What to produce
Of all the lines below, return only those starting with the line holding "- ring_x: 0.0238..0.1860" and going on through the line holding "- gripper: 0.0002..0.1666", exactly as written.

==============================

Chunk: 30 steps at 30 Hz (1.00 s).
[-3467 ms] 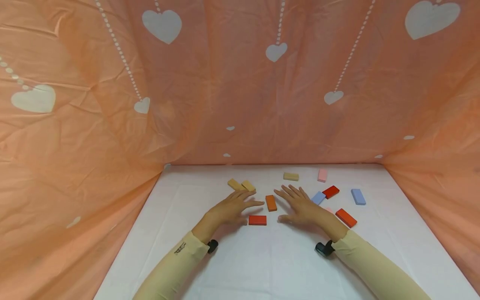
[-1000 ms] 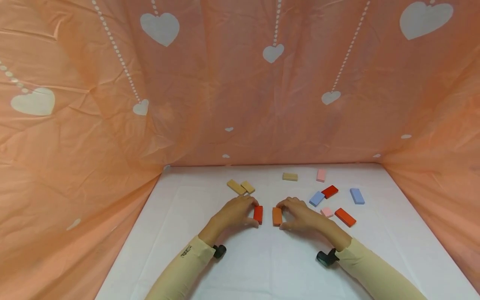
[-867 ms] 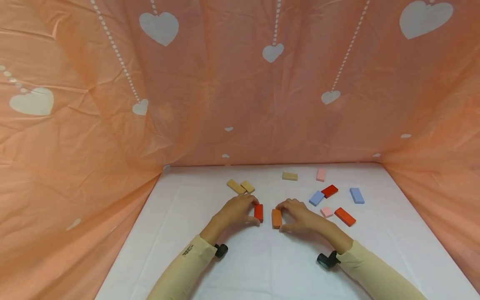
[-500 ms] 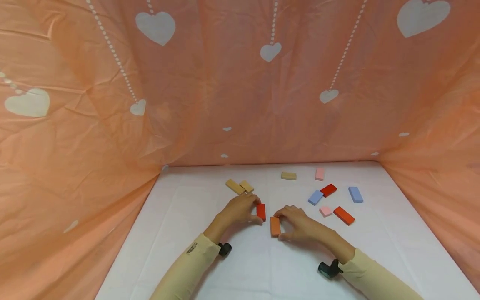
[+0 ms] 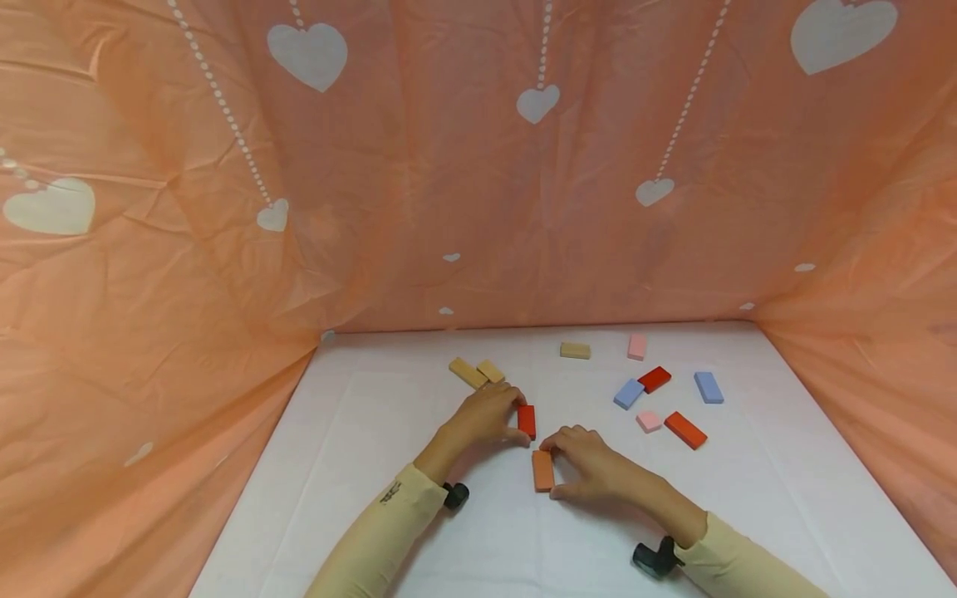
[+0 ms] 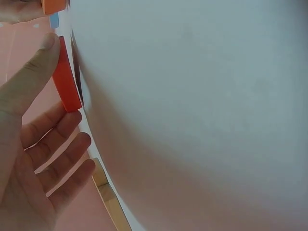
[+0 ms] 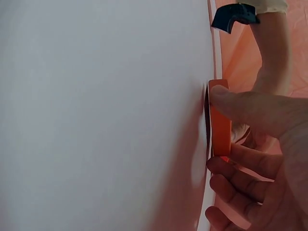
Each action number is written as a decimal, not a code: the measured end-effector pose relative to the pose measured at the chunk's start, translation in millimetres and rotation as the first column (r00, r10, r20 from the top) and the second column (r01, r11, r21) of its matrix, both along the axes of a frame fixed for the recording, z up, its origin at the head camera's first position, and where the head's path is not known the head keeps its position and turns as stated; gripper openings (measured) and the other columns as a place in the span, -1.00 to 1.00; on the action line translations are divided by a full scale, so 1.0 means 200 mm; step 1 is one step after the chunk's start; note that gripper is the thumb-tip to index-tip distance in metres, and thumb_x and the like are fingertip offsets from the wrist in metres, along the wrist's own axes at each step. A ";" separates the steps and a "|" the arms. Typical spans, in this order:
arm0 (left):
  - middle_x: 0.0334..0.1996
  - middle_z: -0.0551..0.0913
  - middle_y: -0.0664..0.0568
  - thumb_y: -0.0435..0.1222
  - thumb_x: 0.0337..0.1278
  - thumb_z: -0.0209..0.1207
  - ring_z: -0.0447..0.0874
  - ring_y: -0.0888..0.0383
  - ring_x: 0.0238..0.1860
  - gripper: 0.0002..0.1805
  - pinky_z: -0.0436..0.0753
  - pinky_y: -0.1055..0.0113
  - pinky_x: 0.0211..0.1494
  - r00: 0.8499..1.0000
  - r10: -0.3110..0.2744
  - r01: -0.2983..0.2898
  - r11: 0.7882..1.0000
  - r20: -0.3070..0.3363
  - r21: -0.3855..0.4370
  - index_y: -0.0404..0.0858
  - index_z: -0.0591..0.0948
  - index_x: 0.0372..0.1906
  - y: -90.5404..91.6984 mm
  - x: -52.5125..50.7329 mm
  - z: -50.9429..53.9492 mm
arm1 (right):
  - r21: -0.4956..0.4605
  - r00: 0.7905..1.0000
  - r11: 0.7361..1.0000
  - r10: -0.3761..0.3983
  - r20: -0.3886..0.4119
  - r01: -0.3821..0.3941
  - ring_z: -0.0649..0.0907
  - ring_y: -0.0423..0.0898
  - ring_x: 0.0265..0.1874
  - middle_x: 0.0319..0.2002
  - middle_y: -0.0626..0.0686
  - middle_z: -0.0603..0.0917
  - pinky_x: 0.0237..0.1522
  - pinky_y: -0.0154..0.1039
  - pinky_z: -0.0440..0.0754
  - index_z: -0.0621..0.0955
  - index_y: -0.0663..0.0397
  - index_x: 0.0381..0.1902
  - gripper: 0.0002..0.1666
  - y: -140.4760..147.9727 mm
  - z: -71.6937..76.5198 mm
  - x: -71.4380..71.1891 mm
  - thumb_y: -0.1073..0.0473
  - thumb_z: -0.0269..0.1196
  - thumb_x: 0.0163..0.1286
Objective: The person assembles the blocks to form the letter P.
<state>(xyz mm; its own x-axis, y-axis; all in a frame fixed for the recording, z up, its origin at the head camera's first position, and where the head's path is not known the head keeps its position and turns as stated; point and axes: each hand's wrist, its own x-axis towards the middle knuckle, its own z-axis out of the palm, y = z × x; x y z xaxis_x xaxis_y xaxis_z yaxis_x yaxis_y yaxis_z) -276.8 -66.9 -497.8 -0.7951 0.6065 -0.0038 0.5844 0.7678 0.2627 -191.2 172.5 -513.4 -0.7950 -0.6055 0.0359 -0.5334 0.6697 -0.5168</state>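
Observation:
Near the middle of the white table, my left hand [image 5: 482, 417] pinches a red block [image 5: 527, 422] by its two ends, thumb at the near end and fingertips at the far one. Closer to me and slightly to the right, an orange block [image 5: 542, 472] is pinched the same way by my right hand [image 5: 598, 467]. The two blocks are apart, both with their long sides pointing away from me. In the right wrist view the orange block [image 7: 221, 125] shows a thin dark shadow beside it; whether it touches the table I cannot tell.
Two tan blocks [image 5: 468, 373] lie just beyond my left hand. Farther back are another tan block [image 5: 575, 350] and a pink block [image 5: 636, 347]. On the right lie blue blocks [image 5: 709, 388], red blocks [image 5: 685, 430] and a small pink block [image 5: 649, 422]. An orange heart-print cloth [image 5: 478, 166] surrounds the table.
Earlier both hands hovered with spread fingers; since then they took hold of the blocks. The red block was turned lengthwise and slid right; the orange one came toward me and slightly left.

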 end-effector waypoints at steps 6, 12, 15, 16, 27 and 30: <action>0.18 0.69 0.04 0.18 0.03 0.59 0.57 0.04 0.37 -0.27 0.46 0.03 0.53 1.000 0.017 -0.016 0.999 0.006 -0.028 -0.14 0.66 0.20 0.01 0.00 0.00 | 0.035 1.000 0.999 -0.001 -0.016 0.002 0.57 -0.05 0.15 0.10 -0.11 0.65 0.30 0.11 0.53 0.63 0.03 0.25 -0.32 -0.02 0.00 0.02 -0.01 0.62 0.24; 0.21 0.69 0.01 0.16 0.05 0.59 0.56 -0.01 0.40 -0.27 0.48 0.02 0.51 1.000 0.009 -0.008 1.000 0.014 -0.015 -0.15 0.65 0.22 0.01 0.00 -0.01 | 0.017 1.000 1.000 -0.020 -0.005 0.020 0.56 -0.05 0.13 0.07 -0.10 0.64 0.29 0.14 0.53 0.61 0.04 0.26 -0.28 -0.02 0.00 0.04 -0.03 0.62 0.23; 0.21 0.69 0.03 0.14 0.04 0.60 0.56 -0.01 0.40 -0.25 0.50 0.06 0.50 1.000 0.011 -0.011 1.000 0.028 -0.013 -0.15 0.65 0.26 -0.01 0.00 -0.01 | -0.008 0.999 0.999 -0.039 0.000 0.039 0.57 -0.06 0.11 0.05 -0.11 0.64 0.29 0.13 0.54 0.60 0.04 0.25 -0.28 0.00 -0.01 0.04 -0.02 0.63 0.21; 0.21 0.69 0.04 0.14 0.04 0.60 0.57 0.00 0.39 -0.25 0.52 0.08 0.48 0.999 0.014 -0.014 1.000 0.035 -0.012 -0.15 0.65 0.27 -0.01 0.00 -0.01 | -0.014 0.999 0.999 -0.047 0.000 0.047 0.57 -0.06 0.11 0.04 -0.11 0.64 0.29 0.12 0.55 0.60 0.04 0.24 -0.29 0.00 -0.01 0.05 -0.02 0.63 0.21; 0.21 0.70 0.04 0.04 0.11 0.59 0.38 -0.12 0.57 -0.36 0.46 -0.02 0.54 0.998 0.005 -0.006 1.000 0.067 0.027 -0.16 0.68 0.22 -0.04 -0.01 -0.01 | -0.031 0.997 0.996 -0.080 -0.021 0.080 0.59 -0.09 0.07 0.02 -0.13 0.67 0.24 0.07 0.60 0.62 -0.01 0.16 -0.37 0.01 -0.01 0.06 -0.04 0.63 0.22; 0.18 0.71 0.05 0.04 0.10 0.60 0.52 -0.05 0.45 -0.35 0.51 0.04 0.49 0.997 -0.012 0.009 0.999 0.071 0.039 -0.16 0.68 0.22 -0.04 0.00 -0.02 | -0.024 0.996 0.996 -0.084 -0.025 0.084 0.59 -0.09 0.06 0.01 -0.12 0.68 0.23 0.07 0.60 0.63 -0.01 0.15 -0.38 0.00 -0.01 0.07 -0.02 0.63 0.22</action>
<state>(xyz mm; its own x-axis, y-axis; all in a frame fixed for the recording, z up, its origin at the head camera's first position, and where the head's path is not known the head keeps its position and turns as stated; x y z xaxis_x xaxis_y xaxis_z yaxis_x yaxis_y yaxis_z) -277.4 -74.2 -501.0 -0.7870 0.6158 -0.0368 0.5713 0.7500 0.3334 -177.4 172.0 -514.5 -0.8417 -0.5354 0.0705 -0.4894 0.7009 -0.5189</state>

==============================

Reply
  - ring_x: 0.0238..0.1860
  - gripper: 0.0002..0.1805
  - pinky_z: -0.0436..0.0753
  - pinky_y: -0.1055..0.0113
  - pinky_x: 0.0211..0.1494
  - r00: 0.8499..1.0000
  - r10: -0.3110..0.2744
  - r01: -0.2983..0.2898
  - r11: 0.7882..1.0000
  - r20: -0.3070..0.3363
  - r21: -0.3855..0.4370
  - index_y: -0.0404..0.0858
  - index_z: -0.0591..0.0948
  - index_x: 0.0372..0.1906
  - y: -90.5404..91.6984 mm
  - x: -52.5125..50.7329 mm
  - z: -50.9429..53.9492 mm
arm1 (right):
  - r21: -0.4956..0.4605
  - r00: 0.7905..1.0000
  - r11: 0.7361..1.0000
  - r10: -0.3761..0.3983
  - r20: -0.3886..0.4119
  - r01: -0.3821..0.3941
  - ring_z: -0.0649..0.0907
  - ring_y: -0.0423..0.0898
  - ring_x: 0.0265..0.1874
  - middle_x: 0.0319..0.2002
  - middle_y: -0.0626..0.0686
  - middle_z: -0.0603..0.0917
  - pinky_x: 0.0237..0.1522
  - pinky_y: -0.0154..0.1039
  - pinky_z: -0.0440..0.0754
  - index_z: -0.0621..0.0955
  - index_y: -0.0663..0.0397
  - index_x: 0.0381..0.1902
  - gripper: 0.0002..0.1666

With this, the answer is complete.